Correct Chris – our office almost within touching distance of the BT tower cannot get superfast broadband – just off the Tottenham Court Road in central London. It’s pretty pathetic. Luckily I work remotely on the edge of a largeish town 17 miles from the centre of Edinburgh. 40 Meg no problems. It’s not a simple urban: rural divide.

Domhall – surely there are many telcos in central London ready to supply circuits into any building?

BT has publishes a developers guide showing how to build for access for copper and fibre.

There’s a new development near Peterborough (Cardea) being built into former arable land and that has some sort of fibre only infrastructure from a 3rd party (IFN see the light). So it can happen. I would be opposed to wired ethernet to be honest, could be more cost effective.

When Northants planners were consulting on their guidance documents I did point out that the word “broadband” could not be found in the whole document via a text search, but the reply was that the market provision was adequate and they didn’t feel the need to say anything specific (unlike gas, water, electricity…..).

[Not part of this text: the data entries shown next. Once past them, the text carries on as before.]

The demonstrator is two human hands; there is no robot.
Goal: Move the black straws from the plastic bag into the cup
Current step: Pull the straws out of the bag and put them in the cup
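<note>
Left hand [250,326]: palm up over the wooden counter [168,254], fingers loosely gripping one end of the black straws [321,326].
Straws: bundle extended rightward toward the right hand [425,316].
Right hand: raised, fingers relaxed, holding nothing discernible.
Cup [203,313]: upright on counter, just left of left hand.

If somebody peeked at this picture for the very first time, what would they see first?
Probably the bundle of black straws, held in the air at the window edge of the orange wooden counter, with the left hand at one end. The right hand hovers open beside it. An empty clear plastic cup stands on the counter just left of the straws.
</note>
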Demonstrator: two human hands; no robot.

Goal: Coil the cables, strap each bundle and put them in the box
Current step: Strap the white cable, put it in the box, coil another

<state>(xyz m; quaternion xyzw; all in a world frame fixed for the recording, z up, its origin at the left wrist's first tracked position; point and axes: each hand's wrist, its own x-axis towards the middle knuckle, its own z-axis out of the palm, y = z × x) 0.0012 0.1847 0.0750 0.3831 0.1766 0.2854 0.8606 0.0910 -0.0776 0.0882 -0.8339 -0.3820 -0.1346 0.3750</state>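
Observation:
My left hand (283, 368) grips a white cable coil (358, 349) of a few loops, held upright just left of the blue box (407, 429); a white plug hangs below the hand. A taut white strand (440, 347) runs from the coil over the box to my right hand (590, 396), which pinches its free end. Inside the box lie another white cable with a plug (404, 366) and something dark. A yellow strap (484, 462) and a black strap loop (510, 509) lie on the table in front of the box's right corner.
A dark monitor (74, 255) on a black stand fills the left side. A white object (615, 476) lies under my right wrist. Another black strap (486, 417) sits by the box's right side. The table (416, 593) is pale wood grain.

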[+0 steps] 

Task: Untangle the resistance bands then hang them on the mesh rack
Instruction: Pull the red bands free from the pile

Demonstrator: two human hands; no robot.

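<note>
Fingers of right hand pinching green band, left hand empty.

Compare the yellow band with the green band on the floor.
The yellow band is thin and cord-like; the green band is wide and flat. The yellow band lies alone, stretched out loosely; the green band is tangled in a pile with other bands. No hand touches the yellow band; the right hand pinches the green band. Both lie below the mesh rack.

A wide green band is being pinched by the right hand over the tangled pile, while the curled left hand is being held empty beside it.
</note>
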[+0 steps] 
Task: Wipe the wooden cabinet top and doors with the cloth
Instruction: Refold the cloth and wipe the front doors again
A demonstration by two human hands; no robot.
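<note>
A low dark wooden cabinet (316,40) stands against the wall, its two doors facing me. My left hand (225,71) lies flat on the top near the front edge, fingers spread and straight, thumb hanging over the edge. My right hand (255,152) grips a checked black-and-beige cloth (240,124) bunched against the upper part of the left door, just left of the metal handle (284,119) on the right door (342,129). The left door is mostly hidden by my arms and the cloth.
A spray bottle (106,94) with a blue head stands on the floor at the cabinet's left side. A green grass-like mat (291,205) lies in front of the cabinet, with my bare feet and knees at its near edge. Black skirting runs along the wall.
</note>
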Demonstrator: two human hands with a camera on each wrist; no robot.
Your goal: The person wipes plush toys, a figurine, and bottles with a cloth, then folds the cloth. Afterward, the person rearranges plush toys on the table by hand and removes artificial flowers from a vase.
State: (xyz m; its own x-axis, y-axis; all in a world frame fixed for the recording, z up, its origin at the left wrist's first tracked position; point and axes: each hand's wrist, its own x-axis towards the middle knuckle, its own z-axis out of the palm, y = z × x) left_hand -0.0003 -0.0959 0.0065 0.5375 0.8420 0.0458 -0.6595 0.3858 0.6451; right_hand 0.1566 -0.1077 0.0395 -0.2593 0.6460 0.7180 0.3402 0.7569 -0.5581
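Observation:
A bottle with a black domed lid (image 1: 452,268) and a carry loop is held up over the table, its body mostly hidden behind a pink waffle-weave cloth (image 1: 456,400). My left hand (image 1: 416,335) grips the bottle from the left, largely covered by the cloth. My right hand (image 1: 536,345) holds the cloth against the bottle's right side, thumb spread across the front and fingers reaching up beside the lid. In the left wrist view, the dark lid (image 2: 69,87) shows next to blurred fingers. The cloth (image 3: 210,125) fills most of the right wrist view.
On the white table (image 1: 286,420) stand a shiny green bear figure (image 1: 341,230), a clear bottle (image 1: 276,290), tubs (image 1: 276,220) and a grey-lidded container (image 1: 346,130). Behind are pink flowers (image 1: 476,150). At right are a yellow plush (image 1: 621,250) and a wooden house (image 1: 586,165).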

BT seem to be promoting fibre for >25 unit developments in http://www.openreach-communications.co.uk/our-network/docs/Developers-Working-Group-250112.pptx but I guess it takes two to tango and no mention of relative costs to developers (but probably in the price list if interested).

The other news item this week was the cityfibre/talktalk/sky fibreoptic infrastructure project in York, rolling out gigabit broadband to the home.

Yes York is an city, but I understand that outlying villages will be reached as well.

If this model is successful I’m sure it’ll be duplicated elsewhere…

.. and just maybe the penny will drop that fibre is the future (although I have a sneaking suspicion that LTE then 4G might be a better bet in some areas).

Interestingly this is exactly the issue that Fibre For Middleton ended up dealing with. New build estate, sub-1.5Mb speeds for many, recently received FTTC after a campaign heavily involving moi, and 50% take up.

Way higher take up than many areas and no doubt there are some areas BT have seen fit to bless with FTTP that have both cost more per premise passed than the shiny new ductwork here would’ve and shown lower take up.

Ridiculously it’s only a matter of months since this area received FTTC and I’m already wondering about where it’ll go from here.

As we no longer install ethernet cable round houses as more devices use wifi is the next step LTE or 4G into the home totally removing the need for a physical connection? Depending on timescales of course…

Lindsey – what’s the underused fibre near you used for?

We never did install ethernet cable round houses, hence all the nonsense with wi-fi repeaters and power over the mains gadgets attempting to achieve coverage. The model of FTTB that gives Swedes and other Baltics fast low cost connections is often that of ethernet wired apartment blocks fed by fibre.

LTE, 4G etc all hit a bandwidth problem – they simply cannot supply the total bandwidth into a street or village that one fibre or a handful of VDSL lines will. The “sector throughput” of an LTE base station with 2 x 20 MHz allocation (more than any UK mobile telco) is probably less than one FTTC line of <500m copper from the cab.